There was a time when architecture survived the ages. The massive Egyptian pyramids, the Roman Colosseum and Pantheon, and the continued unearthing of Pompeii relics are evidence of this. Not even the massive eruption of Mount Vesuvius could completely obliterate portions of its nearby civilization. The same can’t be said for modern architecture, which is designed to last long enough to secure its desired return on investment. Once it’s deemed obsolete, it falls to the wrecking ball with more speed than volcanic ash in Italy all those centuries ago.
This is especially true in Houston, where local regulations do little to protect even the buildings deemed to be of significant historical importance, and especially so if they are privately held. The latest example of this is the recently closed River Oaks Theatre—the city's oldest operational cinema. As of this writing, there’s no indication of what its future will be. It may reopen with new tenants; it may be converted into retail space like the nearby Alabama Theatre; or the whole shebang may be razed. Its fate lies solely with Weingarten Realty Investors, which owns the property, and they aren’t saying.
Over the decades, the River Oaks Theatre evolved into far more than a place to simply catch a movie. Eighty-plus years of operation can do that. The theatre originally opened on November 28, 1939, the last of four theatres to open that month.

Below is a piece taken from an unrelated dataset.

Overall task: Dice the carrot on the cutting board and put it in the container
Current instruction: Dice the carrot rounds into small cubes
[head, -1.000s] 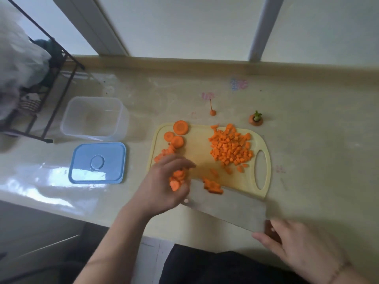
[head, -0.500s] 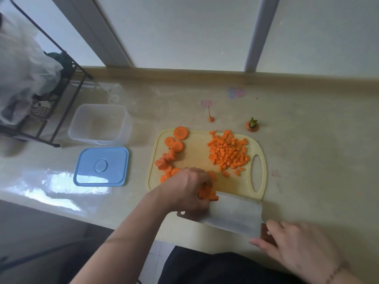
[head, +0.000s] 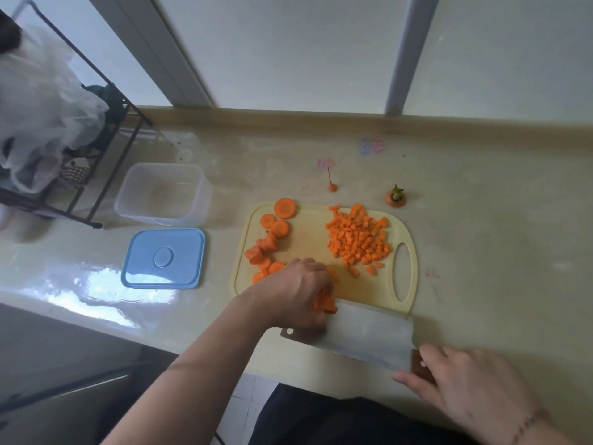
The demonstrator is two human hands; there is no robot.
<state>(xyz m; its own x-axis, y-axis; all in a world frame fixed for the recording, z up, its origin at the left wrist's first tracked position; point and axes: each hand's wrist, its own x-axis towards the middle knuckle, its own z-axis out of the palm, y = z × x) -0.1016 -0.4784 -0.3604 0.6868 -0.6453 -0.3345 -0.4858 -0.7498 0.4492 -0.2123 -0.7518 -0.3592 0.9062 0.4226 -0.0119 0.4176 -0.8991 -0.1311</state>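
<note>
Head view: the yellow cutting board [head: 308,226] lies on the beige counter [head: 481,252], its handle hole to the right. The left hand [head: 295,293] is curled down over a small stack of carrot pieces [head: 324,304] at the board's near edge, fingers holding them against the flat side of the cleaver [head: 362,332]. The right hand [head: 471,390] grips the cleaver's dark handle (only a small part of it shows past the fingers), with the blade standing on the board's near edge. A heap of diced carrot [head: 357,240] sits on the right part of the board, and round carrot slices [head: 272,232] lie along its left side. The clear container [head: 163,194] stands to the left of the board, well apart from it, with its blue lid [head: 163,258] flat on the counter just in front of it. Beyond the board lie the carrot top [head: 396,197] with its green stub and the thin carrot tip [head: 332,186].
</note>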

Of the others—the Stude in the Heights, the Navaway, and Interstate’s Alabama Theatre on Shepherd Drive—only the Alabama survives, though in an impaired form as a Trader Joe’s grocery store. The Navaway closed in the mid-sixties, while the Stude Theatre found new life as the Stude Revival Center church. It was demolished last year.
In terms of architecture, the River Oaks Theatre represented a combination of the Art Deco and art moderne style, popular in that era. The architecture was handled by Dallas architects Pettigrew and Worley. The firm designed theatres throughout Texas, including the Forest in Dallas and the Ridglea in Fort Worth. They also completed four other theatres in Houston: the Fulton, the Garden Oaks, the Broadway, and the Santa Rosa. Interior murals and decorations were created by Texas artist James Buchanan “Buck” Winn, including two grand vertical bas-relief sculptures located above the exit doors on either side of the screen, the figures representing the elements of land and sea. Winn is well recognized for his works at the Dallas Texas Centennial, the New York World’s Fair, the Gonzales Memorial Museum, and the huge “History of Ranching” mural for the Pearl Brewing Company. He also rendered designs for the Dallas Village Theatre.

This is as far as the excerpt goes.